[Task requirements]
Write out all of the data again, exactly as it reads.

----- Task input

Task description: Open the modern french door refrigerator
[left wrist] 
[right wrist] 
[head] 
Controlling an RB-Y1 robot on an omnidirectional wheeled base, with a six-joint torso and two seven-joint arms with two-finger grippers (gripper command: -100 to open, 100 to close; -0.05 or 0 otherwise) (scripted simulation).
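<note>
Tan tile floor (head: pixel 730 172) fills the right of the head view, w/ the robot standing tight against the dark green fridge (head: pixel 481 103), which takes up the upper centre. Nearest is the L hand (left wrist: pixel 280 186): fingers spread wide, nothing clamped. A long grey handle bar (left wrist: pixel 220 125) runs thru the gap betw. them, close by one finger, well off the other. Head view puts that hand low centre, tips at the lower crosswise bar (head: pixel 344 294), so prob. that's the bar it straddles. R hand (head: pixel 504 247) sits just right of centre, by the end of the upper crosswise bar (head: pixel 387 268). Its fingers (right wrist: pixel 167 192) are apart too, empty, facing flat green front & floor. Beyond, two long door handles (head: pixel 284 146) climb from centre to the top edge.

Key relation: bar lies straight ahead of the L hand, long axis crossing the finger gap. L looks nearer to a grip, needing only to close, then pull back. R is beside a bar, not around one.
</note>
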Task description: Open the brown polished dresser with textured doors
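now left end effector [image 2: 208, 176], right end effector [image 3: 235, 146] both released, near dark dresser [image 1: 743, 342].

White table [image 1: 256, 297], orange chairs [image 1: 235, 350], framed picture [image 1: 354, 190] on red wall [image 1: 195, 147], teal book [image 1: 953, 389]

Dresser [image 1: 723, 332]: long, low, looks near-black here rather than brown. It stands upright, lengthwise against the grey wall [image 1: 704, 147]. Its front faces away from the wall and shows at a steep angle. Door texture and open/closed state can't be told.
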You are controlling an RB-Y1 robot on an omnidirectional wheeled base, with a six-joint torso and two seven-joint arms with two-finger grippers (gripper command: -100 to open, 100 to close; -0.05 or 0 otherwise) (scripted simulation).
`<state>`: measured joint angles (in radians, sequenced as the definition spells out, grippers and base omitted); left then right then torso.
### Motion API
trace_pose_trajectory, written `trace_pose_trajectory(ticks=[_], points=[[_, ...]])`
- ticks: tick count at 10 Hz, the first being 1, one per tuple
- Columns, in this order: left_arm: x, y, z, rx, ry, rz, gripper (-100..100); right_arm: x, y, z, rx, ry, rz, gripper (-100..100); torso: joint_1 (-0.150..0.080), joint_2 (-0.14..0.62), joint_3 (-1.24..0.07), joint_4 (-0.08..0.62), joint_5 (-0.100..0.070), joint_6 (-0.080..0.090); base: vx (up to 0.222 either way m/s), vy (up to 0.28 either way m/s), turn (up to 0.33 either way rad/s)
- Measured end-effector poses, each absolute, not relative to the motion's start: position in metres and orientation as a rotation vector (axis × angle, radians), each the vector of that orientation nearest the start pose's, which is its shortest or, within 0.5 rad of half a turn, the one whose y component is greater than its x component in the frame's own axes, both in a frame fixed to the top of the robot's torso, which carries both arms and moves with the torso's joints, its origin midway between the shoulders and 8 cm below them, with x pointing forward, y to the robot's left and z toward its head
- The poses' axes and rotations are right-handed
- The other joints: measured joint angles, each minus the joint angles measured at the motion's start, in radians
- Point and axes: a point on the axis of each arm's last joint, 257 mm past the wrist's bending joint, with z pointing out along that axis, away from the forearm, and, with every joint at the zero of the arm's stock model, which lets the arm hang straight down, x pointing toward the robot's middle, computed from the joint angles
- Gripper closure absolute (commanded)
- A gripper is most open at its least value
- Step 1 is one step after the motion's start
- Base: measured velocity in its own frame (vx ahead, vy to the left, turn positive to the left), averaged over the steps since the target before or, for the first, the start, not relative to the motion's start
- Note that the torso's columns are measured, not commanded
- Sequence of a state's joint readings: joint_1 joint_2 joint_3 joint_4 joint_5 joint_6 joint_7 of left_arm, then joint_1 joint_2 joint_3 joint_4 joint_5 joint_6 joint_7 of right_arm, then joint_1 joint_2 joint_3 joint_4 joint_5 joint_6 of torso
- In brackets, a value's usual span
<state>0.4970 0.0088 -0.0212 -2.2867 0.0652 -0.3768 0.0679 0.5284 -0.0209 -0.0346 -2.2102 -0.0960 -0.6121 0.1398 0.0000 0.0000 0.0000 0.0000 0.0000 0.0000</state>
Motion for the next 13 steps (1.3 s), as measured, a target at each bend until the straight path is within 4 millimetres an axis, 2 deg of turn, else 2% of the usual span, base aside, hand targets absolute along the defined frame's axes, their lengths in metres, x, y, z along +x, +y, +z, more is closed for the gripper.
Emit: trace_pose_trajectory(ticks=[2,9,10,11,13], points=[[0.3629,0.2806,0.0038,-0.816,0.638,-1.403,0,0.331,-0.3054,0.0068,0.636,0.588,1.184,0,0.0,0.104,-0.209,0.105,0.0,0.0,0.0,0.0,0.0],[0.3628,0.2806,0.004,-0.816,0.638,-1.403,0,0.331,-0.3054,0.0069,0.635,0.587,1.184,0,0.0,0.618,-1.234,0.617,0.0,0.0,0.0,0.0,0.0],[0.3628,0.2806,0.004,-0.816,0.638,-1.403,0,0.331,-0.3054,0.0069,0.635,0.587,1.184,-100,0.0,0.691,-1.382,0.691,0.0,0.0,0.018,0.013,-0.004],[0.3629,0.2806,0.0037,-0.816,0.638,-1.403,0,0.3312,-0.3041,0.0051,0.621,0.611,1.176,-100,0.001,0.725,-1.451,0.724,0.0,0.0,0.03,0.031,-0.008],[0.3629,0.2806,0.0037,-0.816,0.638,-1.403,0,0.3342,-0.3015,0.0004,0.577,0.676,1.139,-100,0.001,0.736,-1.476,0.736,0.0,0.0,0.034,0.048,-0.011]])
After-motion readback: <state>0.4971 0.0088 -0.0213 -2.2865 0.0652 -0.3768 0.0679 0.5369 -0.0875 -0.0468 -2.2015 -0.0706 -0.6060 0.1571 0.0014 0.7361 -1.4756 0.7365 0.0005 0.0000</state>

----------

[Your response]
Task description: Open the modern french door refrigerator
[left wrist] 
[right wrist] 
[head] 
Controlling an RB-Y1 robot on an omnidirectional wheeled base, with a six-joint torso and two seven-joint arms with two-finger grippers (gripper command: -100 to open, 100 to close; -0.05 or 0 otherwise) (scripted simulation).
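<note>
Tan tile floor (head: pixel 730 172) fills the right of the head view, w/ the robot standing tight against the dark green fridge (head: pixel 481 103), which takes up the upper centre. Nearest is the L hand (left wrist: pixel 280 186): fingers spread wide, nothing clamped. A long grey handle bar (left wrist: pixel 220 125) runs thru the gap betw. them, close by one finger, well off the other. Head view puts that hand low centre, tips at the lower crosswise bar (head: pixel 344 294), so prob. that's the bar it straddles. R hand (head: pixel 504 247) sits just right of centre, by the end of the upper crosswise bar (head: pixel 387 268). Its fingers (right wrist: pixel 167 192) are apart too, empty, facing flat green front & floor. Beyond, two long door handles (head: pixel 284 146) climb from centre to the top edge.

Key relation: bar lies straight ahead of the L hand, long axis crossing the finger gap. L looks nearer to a grip, needing only to close, then pull back. R is beside a bar, not around one.
</note>
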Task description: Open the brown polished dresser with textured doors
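now left end effector [image 2: 208, 176], right end effector [image 3: 235, 146] both released, near dark dresser [image 1: 743, 342].

White table [image 1: 256, 297], orange chairs [image 1: 235, 350], framed picture [image 1: 354, 190] on red wall [image 1: 195, 147], teal book [image 1: 953, 389]

Dresser [image 1: 723, 332]: long, low, looks near-black here rather than brown. It stands upright, lengthwise against the grey wall [image 1: 704, 147]. Its front faces away from the wall and shows at a steep angle. Door texture and open/closed state can't be told.
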You are controlling an RB-Y1 robot on an omnidirectional wheeled base, with a six-joint torso and two seven-joint arms with two-finger grippers (gripper command: -100 to open, 100 to close; -0.05 or 0 otherwise) (scripted simulation).
`<state>`: measured joint angles (in radians, sequenced as the definition spells out, grippers and base omitted); left then right then torso.
### Motion API
trace_pose_trajectory, written `trace_pose_trajectory(ticks=[_], points=[[_, ...]])`
- ticks: tick count at 10 Hz, the first being 1, one per tuple
- Columns, in this order: left_arm: x, y, z, rx, ry, rz, gripper (-100..100); right_arm: x, y, z, rx, ry, rz, gripper (-100..100); torso: joint_1 (-0.150..0.080), joint_2 (-0.14..0.62), joint_3 (-1.24..0.07), joint_4 (-0.08..0.62), joint_5 (-0.100..0.070), joint_6 (-0.080..0.090); base: vx (up to 0.222 either way m/s), vy (up to 0.28 either way m/s), turn (up to 0.33 either way rad/s)
- Measured end-effector poses, each absolute, not relative to the motion's start: position in metres and orientation as a rotation vector (axis × angle, radians), each the vector of that orientation nearest the start pose's, which is its shortest or, within 0.5 rad of half a turn, the one whose y component is greater than its x component in the frame's own axes, both in a frame fixed to the top of the robot's torso, which carries both arms and moves with the torso's joints, its origin midway between the shoulders and 8 cm below them, with x pointing forward, y to the robot's left and z toward its head
- The poses' axes and rotations are right-handed
- The other joints: measured joint angles, each minus the joint angles measured at the motion's start, in radians
- Point and axes: a point on the axis of each arm's last joint, 257 mm past the wrist's bending joint, with z pointing out along that axis, away from the forearm, and, with every joint at the zero of the arm's stock model, which lets the arm hang straight down, x pointing toward the robot's middle, computed from the joint angles
- Gripper closure absolute (commanded)
- A gripper is most open at its least value
- Step 1 is one step after the motion's start
- Base: measured velocity in its own frame (vx ahead, vy to the left, turn positive to the left), averaged over the steps since the target before or, for the first, the start, not relative to the motion's start
- Note that the torso's columns are measured, not commanded
- Sequence of a state's joint readings: joint_1 joint_2 joint_3 joint_4 joint_5 joint_6 joint_7 of left_arm, then joint_1 joint_2 joint_3 joint_4 joint_5 joint_6 joint_7 of right_arm, then joint_1 joint_2 joint_3 joint_4 joint_5 joint_6 of torso
- In brackets, a value's usual span
<state>0.4970 0.0088 -0.0212 -2.2867 0.0652 -0.3768 0.0679 0.5284 -0.0209 -0.0346 -2.2102 -0.0960 -0.6121 0.1398 0.0000 0.0000 0.0000 0.0000 0.0000 0.0000</state>
Motion for the next 13 steps (1.3 s), as measured, a target at each bend until the straight path is within 4 millimetres an axis, 2 deg of turn, else 2% of the usual span, base aside, hand targets absolute along the defined frame's axes, their lengths in metres, x, y, z along +x, +y, +z, more is closed for the gripper.
Emit: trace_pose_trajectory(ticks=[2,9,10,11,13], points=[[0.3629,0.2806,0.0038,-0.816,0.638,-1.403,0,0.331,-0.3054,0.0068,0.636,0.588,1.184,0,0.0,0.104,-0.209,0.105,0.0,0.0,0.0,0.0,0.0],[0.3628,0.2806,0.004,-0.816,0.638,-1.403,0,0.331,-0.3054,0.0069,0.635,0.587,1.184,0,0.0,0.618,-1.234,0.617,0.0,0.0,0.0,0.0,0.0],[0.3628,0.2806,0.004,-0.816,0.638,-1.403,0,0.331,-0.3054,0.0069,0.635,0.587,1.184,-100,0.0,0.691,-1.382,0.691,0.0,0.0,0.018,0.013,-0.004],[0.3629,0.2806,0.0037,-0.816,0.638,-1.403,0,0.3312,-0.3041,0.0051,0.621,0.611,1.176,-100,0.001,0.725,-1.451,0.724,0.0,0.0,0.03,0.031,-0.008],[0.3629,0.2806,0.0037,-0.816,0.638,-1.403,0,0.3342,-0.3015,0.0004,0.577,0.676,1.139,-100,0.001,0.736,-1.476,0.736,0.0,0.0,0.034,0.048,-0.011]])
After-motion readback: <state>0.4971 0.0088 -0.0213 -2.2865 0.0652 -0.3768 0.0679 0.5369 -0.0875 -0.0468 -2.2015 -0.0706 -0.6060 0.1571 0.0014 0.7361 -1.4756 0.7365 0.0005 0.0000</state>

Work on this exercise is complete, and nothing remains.